“I don’t want to die having only seen through English eyes.”

That’s The Atlantic journalist, and leading national blogger, Ta-Nehisi Coates reflecting on his motivation for learning French. This type of observation is why I keep his blog at the top of my daily reading list — he combines a sheer fascination with language (he refers to Jane Austin as Jane Awesome) with comments and explorations of deep cultural currents, which attract an impressive flow of comment and discussion.

His post on learning French, and particularly the quote that opens this article, reinforced some thinking I’ve been entertaining lately about language, in all its forms and expressions–from spoken and written word to dance, music, carpentry, painting, architecture, far more than can be readily listed–as the medium of engagement.

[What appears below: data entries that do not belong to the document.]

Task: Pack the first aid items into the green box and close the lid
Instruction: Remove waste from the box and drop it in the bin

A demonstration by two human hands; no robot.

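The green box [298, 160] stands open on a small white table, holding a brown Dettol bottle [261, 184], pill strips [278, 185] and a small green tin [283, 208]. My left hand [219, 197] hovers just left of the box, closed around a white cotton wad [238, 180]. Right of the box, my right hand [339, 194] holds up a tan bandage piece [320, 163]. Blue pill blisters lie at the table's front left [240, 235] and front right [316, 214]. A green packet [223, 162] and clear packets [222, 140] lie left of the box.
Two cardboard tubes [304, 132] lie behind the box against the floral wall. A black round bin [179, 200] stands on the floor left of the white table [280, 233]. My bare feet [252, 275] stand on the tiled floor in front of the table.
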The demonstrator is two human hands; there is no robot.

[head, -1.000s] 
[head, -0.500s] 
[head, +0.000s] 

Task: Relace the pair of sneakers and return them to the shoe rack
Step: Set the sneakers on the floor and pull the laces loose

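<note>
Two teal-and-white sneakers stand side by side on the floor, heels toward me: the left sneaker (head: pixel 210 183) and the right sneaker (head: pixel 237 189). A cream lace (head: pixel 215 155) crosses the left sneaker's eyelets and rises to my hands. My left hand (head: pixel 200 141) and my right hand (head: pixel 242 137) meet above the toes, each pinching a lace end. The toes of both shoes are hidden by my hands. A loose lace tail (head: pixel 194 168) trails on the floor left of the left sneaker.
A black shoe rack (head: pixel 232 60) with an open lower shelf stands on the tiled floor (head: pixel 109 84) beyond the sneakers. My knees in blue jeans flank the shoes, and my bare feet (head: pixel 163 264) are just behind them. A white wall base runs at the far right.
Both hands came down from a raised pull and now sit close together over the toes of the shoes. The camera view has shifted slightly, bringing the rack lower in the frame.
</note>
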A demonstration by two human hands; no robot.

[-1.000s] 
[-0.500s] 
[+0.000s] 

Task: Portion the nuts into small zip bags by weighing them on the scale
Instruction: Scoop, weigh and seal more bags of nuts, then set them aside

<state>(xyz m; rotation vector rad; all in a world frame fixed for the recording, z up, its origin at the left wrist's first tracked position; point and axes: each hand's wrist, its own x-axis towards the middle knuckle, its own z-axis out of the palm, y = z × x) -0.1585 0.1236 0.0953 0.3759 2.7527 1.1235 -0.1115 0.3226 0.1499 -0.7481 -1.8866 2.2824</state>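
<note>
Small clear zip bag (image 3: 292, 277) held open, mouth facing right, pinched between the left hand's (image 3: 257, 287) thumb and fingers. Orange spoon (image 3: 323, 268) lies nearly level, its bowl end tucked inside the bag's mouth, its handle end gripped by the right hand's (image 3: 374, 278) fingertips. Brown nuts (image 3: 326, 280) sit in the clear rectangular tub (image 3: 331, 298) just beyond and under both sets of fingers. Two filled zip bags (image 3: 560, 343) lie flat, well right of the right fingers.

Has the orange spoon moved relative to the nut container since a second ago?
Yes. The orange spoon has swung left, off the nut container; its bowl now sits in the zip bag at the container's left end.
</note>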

We connect, communicate, think, plan, act, mourn and celebrate through the various languages we have developed. And no single “language” encompasses the full range of our personal or shared experiences. If one buys even slightly into Gardner’s multiple intelligences, then each intelligence has its own set of languages through which it is expressed.

“Seeing through English eyes” is a terrific “mixed metaphor” for the cultural framework and filters inherent in the colors, rhythms, tonalities, and syntax of the English language, which can only be broken through, to some extent, by gaining the ability to engage through a different language, with its own distinctive colors, rhythms, tonalities and syntax.

All languages are visceral–they spring from the gut–and physical before they are rational. What we see, and how we see is conditioned by the language through which we give expression to the seeing. This is not good or bad, much less good or evil; it’s simply how things work. It’s all part of the palette we work with in creating and sustaining community.

And here’s the kicker: each new form of social media is developing fresh and distinctive modes of expression, in a sense, new languages. Twitter, with its 140-character constraints, is great for exchanging bursts of insights or learnings apart from the more extended treatment they might receive in a blog. FaceBook, albeit more subtly, has its own language–there are things I share on Walls that don’t feel appropriate in other venues–and the recent burst of enthusiasm for Pinterest suggests a continual desire for ever-new channels of expression.

Where I’m ultimately heading, and hope to more fully develop along the way, is that when someone doesn’t show up in a given venue or fails to speak up or appropriately participate under the prevailing “rules of engagement,” one underlying issue may be language. Not Spanish, Russian, or Somali (although of course this is increasingly the case), but the means of expression–engagement–in which they have become “fluent.” And a continuing issue for online communities is the still great mass of Invisible Ones, those without hardwire or wireless connectivity, and even more certainly, without confidence in one or more language of participation, or at least the languages of participation with which we have become confident.

And even as some of us become more comfortable with the creation of new languages, we must not lose sight of the need to “be stupid again,” as Ta-nehisi notes, in order to “see” what others are “saying.”